─── DATA ───

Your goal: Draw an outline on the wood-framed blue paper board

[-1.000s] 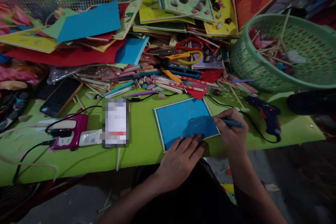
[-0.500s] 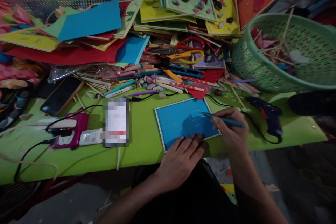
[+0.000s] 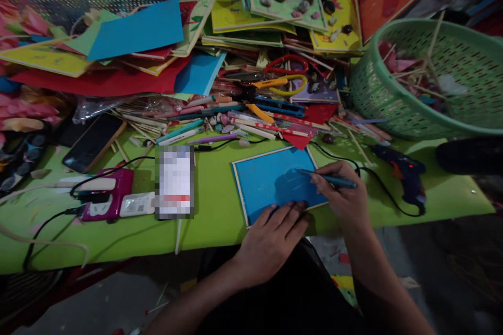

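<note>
A blue card (image 3: pixel 261 183) edged with thin pale sticks lies on the green tabletop in front of me. My left hand (image 3: pixel 271 243) rests flat across its near edge, fingers stretched out on the card. In my right hand (image 3: pixel 343 193) is a dark teal pen (image 3: pixel 340 181), pinched between thumb and fingers, its tip over the card right of centre. Faint light lines, among them a curved one, show on the blue surface near the tip. The card's lower right part is partly hidden by my hands.
Pens, sticks, pebbles and scissors (image 3: pixel 288 84) crowd the area behind the card. A green basket (image 3: pixel 365 84) and a glue gun (image 3: pixel 404 172) stand to the right. Left are a blurred-screen phone (image 3: pixel 175 183), a magenta power strip (image 3: pixel 121 193) with cables, and another phone (image 3: pixel 94 141).
My right hand and the pen have shifted slightly left over the card. My left hand stays in place on the card's near edge.
</note>
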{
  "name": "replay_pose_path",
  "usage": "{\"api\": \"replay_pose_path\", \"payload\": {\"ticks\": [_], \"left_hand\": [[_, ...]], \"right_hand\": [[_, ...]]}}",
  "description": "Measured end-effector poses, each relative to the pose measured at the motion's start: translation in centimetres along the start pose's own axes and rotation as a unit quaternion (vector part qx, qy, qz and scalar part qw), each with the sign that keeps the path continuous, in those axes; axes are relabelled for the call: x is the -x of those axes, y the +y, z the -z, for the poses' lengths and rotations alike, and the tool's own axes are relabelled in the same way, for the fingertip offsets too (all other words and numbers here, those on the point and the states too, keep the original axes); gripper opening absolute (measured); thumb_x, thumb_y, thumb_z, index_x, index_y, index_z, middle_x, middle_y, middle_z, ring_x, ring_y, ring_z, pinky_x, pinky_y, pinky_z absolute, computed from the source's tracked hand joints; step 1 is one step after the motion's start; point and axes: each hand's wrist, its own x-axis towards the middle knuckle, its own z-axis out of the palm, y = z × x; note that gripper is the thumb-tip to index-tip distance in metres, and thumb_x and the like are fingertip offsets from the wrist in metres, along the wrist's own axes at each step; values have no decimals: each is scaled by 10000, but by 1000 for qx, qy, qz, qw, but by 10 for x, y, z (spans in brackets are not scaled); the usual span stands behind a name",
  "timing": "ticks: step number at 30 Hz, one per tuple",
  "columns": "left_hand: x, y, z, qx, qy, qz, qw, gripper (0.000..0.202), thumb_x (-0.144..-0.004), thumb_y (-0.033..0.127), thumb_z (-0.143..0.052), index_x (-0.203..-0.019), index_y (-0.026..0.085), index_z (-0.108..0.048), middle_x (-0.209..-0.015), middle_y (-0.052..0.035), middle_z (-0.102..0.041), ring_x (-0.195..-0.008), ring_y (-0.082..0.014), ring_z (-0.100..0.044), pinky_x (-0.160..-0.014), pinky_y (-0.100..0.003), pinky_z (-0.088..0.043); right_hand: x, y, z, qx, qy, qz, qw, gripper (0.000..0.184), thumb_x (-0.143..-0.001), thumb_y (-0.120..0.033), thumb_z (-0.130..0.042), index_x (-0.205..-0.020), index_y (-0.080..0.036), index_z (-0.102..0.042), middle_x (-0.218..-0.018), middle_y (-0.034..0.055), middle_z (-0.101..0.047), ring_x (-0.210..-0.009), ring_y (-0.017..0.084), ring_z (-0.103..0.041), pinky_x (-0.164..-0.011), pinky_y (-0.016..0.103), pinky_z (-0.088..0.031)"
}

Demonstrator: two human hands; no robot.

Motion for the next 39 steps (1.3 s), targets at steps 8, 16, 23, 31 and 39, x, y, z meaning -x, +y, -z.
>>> {"api": "replay_pose_path", "payload": {"ticks": [8,16,23,31,39], "left_hand": [[0,-1,-2,-1,4,0,1000,421,-1092,272,-531,-1504,204,-583,-1636,-34,-537,-1453,-208,-492,-1157,-378,-410],[0,0,0,-1,7,4,1000,415,-1086,281,-547,-1491,205,-594,-1624,-34,-549,-1426,-205,-510,-1150,-377,-417],[1,0,-3,0,2,3,1000,433,-1095,274,-524,-1520,206,-566,-1646,-37,-523,-1449,-208,-493,-1183,-381,-389],[1,1,-3,-2,5,4,1000,424,-1091,283,-539,-1507,215,-581,-1647,-29,-524,-1446,-204,-496,-1164,-378,-410],[0,0,0,-4,6,2,1000,408,-1092,286,-535,-1489,216,-600,-1630,-34,-543,-1427,-201,-513,-1159,-367,-415]], "right_hand": [[0,-2,-1,-3,-11,7,1000,126,-899,-325,-761,-849,-236,-686,-720,0,-658,-556,145,-571,-504,279,-454],[-1,-11,1,2,-20,11,1000,121,-860,-280,-739,-774,-237,-665,-654,-13,-614,-547,138,-531,-493,265,-418],[3,-4,3,-10,-24,-6,1000,130,-883,-306,-758,-825,-227,-672,-677,-13,-617,-545,133,-528,-496,271,-407],[3,7,2,-16,-5,-11,1000,171,-913,-359,-776,-888,-220,-681,-741,7,-670,-587,146,-581,-522,282,-445],[2,0,3,-3,-18,-2,1000,142,-908,-328,-759,-848,-227,-678,-721,0,-655,-601,149,-582,-546,287,-447]]}}
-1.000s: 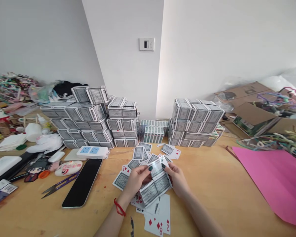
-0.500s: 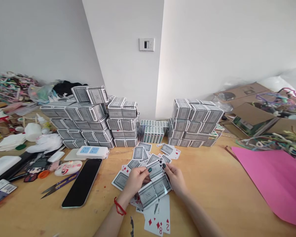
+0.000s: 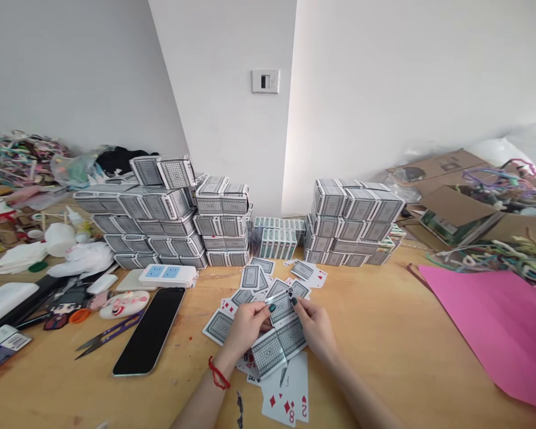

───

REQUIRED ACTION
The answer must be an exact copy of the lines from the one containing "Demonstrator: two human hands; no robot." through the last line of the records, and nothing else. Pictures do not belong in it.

RESULT
Demonstrator: two human hands; no robot.

Motion for the next 39 steps (1.3 s), targets at steps 8, 16, 23, 31 and 39, x, y, z meaning -x, +y, -z.
>>> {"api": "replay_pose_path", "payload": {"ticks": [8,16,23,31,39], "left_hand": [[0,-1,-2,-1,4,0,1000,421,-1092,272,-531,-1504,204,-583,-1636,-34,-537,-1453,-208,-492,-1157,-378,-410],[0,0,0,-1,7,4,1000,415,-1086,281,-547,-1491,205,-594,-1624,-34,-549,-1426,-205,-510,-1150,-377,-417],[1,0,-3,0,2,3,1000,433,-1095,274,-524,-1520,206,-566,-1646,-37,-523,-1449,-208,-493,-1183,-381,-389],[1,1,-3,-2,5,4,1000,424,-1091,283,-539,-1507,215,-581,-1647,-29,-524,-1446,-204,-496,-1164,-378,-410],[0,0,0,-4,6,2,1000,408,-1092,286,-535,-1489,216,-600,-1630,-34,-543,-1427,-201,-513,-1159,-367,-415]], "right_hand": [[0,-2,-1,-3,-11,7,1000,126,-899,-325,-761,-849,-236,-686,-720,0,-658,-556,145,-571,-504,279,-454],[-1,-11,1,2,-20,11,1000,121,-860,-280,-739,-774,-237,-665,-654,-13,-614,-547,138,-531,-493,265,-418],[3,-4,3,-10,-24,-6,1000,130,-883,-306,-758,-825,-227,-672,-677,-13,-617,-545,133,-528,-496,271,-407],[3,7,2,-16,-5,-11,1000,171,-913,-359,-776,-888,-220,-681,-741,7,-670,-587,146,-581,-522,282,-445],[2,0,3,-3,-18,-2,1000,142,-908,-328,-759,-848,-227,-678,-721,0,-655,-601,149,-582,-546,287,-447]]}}
-1.000s: 
-0.500s: 
+0.000s: 

The exercise is finished.